Sustainability is the hard part. As we all know, cities are like living organisms: either growing or dying. Nothing stays the same. Roads deteriorate, bridges become unstable and capacity increases on them, buildings grow old and in need of repair and to be revitalized, cost of government services grows, and on and on. Consumer tastes and desires change over time as well, creating need for changes to existing infrastructure, be it buildings or businesses.
So, can we continue to have it both ways? I hope so. For more than 173 years, New Braunfels has figured out how to maintain and sustain its economy and infrastructure. You can still cross the Gruene low water bridge as in years gone by, but now on a safer structure that looks great. You can now navigate the Seguin Avenue railroad underpass near the post office in four lanes, instead two. It looks great and does not flood as frequently as the original underpass.
A public open house was held at the Civic Convention Center (remodeled in 2008 from the original 1971 structure) on May 1 regarding the San Antonio Street Bridge project. This “narrow one lane each way” bridge over the Comal River is in need of stabilization and additional capacity. Walking across the old bridge the last two MLK marches gave me the unique and scary perspective to look straight down from the middle of the paved roadway and clearly see the water below. The bridge recently sustained another direct hit by an automobile, one of many reported each year.

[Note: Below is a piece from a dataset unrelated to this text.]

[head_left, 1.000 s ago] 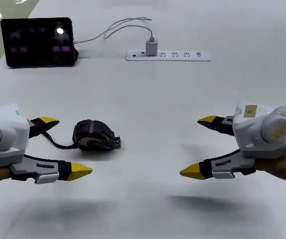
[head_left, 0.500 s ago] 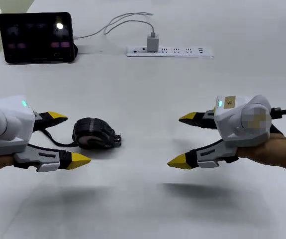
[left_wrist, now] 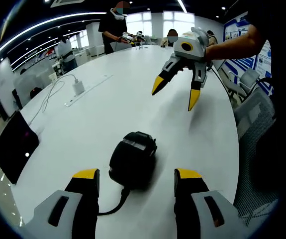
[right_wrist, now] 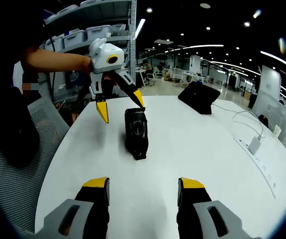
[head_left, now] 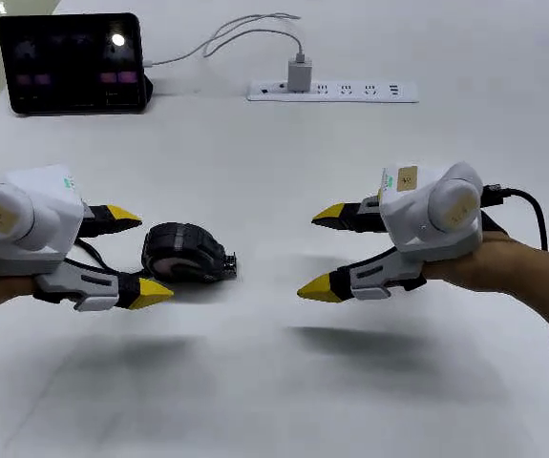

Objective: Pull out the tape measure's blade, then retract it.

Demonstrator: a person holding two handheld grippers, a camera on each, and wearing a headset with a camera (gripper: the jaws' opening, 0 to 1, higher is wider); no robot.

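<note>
You're holding the left gripper [head_left: 145, 254] open, with the tape measure [head_left: 186, 254] lying just ahead of its tips on the worktop [head_left: 274, 143]; the right gripper [head_left: 320, 251] is hovering open, well apart.

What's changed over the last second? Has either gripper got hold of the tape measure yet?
Not yet. The left gripper moved right, and its open jaws now sit at the rear of the tape measure. The right gripper moved left toward it, open and still well apart. Nothing was grasped. The tape measure stayed put with its blade not pulled out. The tablet and power strip are unchanged.
</note>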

The proposed enhancement project creates a wider and safer structure for all while maintaining its unique design, especially underneath the roadway. And, best of all, it is practically free to local taxpayers because the federal highway system via TxDOT is paying for it. While figuring out how to coordinate recreation below during the summertime remains, a collapse of this structure could be catastrophic. It’s difficult to preserve history when it could fall into the Comal River bed below.
Downtown is another area we all want sustained. Much has been written and debated on the pros and cons of the South Castell project. That initiative is at its core a sustainability project for our Civic Convention Center and all of the central business district. Without the addition of a live-work-convention environment downtown, our current thriving downtown will be more and more challenged to attract the current and coming generations. Having such needed infrastructure added on city-owned land is an extra bonus, which can spin off non-taxable income for our city to provide needed street and drainage, and police and fire services all around the community.
Let’s keep New Braunfels Sustainable.
President, Greater New Braunfels Chamber of Commerce, Inc.